Wer die historischen Romane von Gisbert Haefs mag, dürfte auch diesmal nicht enttäuscht sein. Seine Helden aus dem Roman "Hamilkars Garten", Bomilkar, der Karthager, und Titus Laetilius, der Römer, decken einen Mord, der in Verbindung mit einer Verschwörung gegen die Stadt Karthago steht, auf. Um dies zu tun, müssen sie den kompletten Mittelmeerraum durchqueren und treffen dabei sowohl auf historisch verbürgte als auch fiktive Figuren. Neben der Klärung des Falls gewinnt der Roman seine Würze durch die zahlreichen Wortspielereien, vor allem zwischen den beiden "Freundfeinden" sowie Bomilkar und seiner Lebensgefährtin.
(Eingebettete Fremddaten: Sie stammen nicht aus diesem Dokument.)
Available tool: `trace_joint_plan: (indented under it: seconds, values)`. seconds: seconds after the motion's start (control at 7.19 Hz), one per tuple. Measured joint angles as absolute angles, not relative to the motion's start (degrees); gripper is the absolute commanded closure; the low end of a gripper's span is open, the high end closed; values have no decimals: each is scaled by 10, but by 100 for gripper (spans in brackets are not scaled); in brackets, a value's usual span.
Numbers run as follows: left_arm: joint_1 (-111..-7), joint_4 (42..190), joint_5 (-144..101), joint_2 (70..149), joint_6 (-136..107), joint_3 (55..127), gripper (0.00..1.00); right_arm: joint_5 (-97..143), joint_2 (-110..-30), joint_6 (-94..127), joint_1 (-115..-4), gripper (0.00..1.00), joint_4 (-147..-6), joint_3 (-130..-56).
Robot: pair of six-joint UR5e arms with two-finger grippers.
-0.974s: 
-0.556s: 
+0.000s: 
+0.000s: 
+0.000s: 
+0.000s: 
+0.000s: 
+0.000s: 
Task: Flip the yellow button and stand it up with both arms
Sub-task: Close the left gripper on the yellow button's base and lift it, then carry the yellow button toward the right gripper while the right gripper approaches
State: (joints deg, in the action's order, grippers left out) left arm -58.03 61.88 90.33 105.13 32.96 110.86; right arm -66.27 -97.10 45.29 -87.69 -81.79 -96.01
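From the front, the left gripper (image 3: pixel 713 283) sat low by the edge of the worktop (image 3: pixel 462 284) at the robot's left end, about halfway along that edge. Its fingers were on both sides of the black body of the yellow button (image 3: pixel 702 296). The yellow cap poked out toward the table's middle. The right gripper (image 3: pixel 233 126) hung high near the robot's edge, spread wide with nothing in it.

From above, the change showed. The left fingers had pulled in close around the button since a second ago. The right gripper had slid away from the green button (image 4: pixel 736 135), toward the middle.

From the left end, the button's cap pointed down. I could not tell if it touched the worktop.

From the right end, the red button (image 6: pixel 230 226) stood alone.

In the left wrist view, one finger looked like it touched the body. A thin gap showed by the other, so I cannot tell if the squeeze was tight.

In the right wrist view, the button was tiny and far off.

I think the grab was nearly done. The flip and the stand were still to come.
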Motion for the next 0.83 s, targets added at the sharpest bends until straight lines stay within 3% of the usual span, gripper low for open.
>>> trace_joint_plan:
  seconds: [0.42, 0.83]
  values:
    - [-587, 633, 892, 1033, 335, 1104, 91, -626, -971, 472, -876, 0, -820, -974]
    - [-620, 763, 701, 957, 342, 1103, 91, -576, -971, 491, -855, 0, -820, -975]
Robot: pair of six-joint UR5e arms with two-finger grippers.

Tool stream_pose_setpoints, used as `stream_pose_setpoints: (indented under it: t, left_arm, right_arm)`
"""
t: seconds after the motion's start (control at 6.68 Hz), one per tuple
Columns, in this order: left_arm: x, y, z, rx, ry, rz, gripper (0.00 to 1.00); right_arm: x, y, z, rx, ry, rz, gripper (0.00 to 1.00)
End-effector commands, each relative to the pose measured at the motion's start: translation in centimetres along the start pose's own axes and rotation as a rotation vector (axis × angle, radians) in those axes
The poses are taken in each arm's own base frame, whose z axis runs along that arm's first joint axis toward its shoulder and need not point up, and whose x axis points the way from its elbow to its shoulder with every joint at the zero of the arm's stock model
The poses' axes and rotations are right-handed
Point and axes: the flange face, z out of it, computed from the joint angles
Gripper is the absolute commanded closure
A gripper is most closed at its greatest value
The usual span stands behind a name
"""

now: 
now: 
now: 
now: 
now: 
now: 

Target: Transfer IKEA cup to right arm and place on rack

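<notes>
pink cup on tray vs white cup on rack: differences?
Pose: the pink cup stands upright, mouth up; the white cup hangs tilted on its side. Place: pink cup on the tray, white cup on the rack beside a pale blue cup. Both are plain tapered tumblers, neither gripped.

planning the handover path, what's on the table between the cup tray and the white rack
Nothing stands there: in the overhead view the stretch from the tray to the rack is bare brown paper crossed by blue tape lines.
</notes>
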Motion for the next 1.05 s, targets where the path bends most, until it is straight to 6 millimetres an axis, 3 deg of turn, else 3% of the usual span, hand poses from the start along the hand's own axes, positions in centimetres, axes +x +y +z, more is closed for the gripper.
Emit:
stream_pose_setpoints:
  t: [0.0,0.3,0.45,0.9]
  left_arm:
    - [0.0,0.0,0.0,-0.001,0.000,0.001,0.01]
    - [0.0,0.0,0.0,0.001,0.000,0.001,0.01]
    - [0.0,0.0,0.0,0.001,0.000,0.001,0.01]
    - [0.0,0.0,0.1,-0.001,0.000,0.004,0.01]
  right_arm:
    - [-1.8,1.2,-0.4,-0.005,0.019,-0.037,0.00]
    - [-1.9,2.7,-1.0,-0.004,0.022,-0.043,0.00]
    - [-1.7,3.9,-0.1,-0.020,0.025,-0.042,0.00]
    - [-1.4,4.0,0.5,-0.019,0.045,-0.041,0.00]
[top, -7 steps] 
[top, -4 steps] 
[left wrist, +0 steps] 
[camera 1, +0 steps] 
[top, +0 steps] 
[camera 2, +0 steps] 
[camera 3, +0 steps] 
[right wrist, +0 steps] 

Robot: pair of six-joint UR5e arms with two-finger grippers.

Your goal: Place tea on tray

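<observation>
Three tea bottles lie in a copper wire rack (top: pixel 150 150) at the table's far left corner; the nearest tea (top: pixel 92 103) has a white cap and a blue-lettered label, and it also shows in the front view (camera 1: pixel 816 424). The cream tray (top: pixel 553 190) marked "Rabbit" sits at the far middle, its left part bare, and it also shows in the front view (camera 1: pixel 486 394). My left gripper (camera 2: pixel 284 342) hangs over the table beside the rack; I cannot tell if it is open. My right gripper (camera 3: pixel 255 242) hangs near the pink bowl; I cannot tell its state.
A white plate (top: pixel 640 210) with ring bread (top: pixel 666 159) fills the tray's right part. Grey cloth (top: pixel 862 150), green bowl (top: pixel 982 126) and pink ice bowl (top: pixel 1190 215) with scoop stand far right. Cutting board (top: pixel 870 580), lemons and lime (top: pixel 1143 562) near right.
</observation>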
Etwas dick aufgetragen sind die Anspielungen auf die Arbeit der diversen Geheimdienste, die fast modernen Charakter haben. Außerdem stört, dass vieles mal wieder auf den schon aus "Hannibal" und dem oben erwähnten Roman bekannten Superfiesling Hanno als Urheber/Mitwisser der Verschwörung deutet, ohne dass Bomilkar ihm etwas beweisen könnte. So ist wohl davion auszugehen, dass eine Fortsetzung folgt.
Denjenigen, die "Hamilkars Garten" noch nicht kennen, empfehle ich, diesen Roman zuerst zu lesen, um sich mit dem Personeninventar vertraut zu machen. Die Kenntnis von Flauberts "Salammbo" könnte zudem hilfreich sein.